Suivront « le Politique »,
« l’Honnête homme »
(« El Discreto »), « Oracle manuel », « Art et Figures de l’Esprit »,
tous écrits sous le nom de Lorenzo Gracián (prénom de son frère) pour ne pas
trop choquer l’autorité de la Compagnie. On le rappelle à l’ordre ? Il
continue de plus belle. Il est aussi insolite qu’insolent, il peut compter sur
un mécène éclairé, il touche ses droits d’auteur, il temporise quand il faut,
persiste en cavalier seul. A la fin de sa vie, encore un grand roman sous
pseudonyme, le « Criticón » mais en même temps, sous son vrai nom de
religieux, un « Art de communier »,
merveille de rhétorique mystique. En somme, une guerre incessante, avec l’énergie
du diable au service de Dieu. C’est un Castiglione en plus profond, un
Machiavel en plus affirmatif et lyrique.

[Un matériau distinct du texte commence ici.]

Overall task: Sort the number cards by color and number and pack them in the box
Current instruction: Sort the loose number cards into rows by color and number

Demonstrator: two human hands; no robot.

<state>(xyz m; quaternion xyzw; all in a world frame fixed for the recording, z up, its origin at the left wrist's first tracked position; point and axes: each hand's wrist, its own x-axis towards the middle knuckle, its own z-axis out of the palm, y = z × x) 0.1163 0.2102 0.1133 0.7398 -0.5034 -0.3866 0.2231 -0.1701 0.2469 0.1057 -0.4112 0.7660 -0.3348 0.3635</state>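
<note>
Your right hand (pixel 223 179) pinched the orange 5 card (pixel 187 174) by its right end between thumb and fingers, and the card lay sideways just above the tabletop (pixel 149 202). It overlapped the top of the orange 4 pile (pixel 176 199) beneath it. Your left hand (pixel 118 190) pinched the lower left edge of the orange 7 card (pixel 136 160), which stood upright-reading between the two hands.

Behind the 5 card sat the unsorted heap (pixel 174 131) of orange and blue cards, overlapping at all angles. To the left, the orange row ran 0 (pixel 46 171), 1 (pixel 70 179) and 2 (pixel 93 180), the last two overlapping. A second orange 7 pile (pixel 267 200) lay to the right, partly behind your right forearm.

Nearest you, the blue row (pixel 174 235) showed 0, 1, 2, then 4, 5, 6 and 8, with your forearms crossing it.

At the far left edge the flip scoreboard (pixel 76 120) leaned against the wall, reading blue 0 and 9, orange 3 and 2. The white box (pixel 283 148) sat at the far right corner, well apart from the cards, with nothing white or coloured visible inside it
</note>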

Il va être très lu, pillé, imité dans
toute l’Europe. Il inspire les moralistes français (La Rochefoucauld), est
traduit par Schopenhauer, trouve, évidemment, l’oreille de Nietzsche. « Les grands hommes ne meurent jamais »,
dit-il, et c’est vrai : il est là, paradoxalement, comme un auteur
d’avenir (on dirait qu’il pense en chinois). Le monde est un néant, le néant
est « beaucoup »,
mais le langage, en lui-même, est plus encore. Regardez, écoutez, ce qui a lieu
dans « l’intense profondeur du
mot ». « Le style est
laconique, et si divinement oraculaire que, comme les écritures les plus
sacrées, même dans sa ponctuation, il renferme des mystères. »
Le Héros
n’est pas le Prince, il peut être n’importe qui, vous, moi, quelqu’un d’autre,
la porte du Ciel est ouverte, mais le mensonge règne et il faut donc s’armer
pour lui échapper. « Que tous te
connaissent, que personne ne te comprenne, car, par cette ruse, le peu paraîtra
beaucoup, le beaucoup infini, et l’infini plus encore. » Le Héros
n’est l’homme d’aucune communauté ni d’aucun parti, il s’exerce, il se protège,
il est d’une « audace avisée »
ou d’une « intelligente
intrépidité ». Le néant du monde est son adversaire, il ne joue
donc jamais le coup que ce dernier suppose, et encore moins celui qu’il désire.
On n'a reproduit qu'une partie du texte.